* **Your objective**
Find each line below where the word "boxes" occurs, and copy it.

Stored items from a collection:
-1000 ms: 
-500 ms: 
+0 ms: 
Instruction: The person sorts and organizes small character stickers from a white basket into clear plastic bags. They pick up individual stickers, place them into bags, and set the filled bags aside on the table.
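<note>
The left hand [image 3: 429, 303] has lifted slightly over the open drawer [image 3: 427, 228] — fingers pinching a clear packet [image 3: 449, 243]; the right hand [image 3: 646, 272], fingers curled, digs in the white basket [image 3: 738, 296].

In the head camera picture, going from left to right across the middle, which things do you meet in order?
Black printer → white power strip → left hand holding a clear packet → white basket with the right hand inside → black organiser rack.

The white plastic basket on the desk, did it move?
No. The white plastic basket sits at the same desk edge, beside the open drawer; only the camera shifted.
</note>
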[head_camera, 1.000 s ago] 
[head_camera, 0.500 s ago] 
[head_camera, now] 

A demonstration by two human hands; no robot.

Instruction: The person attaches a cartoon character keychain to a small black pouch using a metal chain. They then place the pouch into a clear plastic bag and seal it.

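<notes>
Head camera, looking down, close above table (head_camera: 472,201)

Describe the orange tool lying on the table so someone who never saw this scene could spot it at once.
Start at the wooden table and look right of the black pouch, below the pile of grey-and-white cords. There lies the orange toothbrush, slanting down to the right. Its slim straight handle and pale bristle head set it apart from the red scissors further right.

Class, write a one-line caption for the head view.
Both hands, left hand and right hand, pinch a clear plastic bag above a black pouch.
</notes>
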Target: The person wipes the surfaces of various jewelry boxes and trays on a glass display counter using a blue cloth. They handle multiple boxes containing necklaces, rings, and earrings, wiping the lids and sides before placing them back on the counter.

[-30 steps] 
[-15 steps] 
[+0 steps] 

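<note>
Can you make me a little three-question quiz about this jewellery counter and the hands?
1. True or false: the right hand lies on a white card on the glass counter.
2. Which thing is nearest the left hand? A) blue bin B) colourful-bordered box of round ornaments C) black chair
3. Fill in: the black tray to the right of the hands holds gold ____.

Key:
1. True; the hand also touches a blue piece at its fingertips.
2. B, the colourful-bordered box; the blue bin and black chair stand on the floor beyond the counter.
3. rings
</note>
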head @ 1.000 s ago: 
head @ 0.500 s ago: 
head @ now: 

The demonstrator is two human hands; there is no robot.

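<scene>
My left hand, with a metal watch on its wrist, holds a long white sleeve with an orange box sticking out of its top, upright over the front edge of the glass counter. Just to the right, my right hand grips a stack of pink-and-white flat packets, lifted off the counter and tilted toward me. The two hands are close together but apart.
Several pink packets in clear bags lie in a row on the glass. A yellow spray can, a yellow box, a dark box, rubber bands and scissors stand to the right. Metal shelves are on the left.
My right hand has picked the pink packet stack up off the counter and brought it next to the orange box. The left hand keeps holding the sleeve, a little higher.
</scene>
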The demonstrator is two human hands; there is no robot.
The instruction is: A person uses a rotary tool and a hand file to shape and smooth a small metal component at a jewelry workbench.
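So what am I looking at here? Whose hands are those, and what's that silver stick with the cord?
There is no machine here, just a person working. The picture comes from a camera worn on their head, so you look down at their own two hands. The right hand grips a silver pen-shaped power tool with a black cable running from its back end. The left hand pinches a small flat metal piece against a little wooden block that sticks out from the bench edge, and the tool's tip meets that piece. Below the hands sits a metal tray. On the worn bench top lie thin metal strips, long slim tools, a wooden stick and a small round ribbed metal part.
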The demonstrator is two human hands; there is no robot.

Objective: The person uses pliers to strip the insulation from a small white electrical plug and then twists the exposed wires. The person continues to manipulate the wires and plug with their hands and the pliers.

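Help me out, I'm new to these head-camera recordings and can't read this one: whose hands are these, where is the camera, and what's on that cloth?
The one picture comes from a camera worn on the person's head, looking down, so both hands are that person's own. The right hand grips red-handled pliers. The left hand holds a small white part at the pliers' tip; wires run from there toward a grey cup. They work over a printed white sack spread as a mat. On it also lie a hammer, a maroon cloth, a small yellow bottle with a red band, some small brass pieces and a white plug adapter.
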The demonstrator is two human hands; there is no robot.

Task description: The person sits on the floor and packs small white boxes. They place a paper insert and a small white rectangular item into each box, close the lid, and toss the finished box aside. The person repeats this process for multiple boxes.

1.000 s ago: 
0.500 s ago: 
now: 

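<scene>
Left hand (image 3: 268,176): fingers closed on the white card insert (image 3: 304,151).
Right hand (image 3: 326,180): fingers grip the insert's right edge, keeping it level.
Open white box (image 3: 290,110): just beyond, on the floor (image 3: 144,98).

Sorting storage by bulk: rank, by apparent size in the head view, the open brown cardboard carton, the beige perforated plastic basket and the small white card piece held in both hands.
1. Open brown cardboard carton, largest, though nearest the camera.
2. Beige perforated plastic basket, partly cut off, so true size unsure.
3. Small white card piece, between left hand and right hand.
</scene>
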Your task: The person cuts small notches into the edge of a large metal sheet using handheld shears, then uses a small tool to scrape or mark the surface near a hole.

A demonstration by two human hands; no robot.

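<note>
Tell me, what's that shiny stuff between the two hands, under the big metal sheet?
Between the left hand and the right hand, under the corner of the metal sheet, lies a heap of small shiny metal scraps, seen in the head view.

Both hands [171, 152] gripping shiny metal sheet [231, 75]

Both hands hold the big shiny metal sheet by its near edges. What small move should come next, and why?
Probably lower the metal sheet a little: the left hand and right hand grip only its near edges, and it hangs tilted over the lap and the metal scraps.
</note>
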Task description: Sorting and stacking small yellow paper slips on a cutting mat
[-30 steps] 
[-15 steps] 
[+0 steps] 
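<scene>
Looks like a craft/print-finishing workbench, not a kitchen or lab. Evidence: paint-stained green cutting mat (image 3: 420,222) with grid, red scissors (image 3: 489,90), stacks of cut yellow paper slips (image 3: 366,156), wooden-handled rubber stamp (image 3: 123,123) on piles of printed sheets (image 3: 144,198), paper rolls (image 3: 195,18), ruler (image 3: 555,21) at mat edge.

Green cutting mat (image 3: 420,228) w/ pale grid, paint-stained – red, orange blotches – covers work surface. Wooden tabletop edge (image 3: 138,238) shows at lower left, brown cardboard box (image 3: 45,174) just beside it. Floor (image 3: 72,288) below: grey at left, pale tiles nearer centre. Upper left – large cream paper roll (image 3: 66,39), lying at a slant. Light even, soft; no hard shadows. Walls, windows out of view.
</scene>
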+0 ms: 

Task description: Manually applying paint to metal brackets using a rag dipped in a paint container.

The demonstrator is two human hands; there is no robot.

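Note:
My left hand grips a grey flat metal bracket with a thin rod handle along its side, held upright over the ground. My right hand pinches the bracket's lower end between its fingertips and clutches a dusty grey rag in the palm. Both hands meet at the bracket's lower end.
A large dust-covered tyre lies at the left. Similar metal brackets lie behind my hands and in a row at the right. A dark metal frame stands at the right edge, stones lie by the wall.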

* **Answer**
Target: The person wipes the surfaces of various jewelry boxes and trays on a glass display counter using a blue cloth. They handle multiple boxes containing necklaces, rings, and earrings, wiping the lids and sides before placing them back on the counter.
Task description: The person sits on the floor and packs small white boxes. They place a paper insert and a small white rectangular item into each box, close the lid, and toss the finished box aside. The person repeats this process for multiple boxes.

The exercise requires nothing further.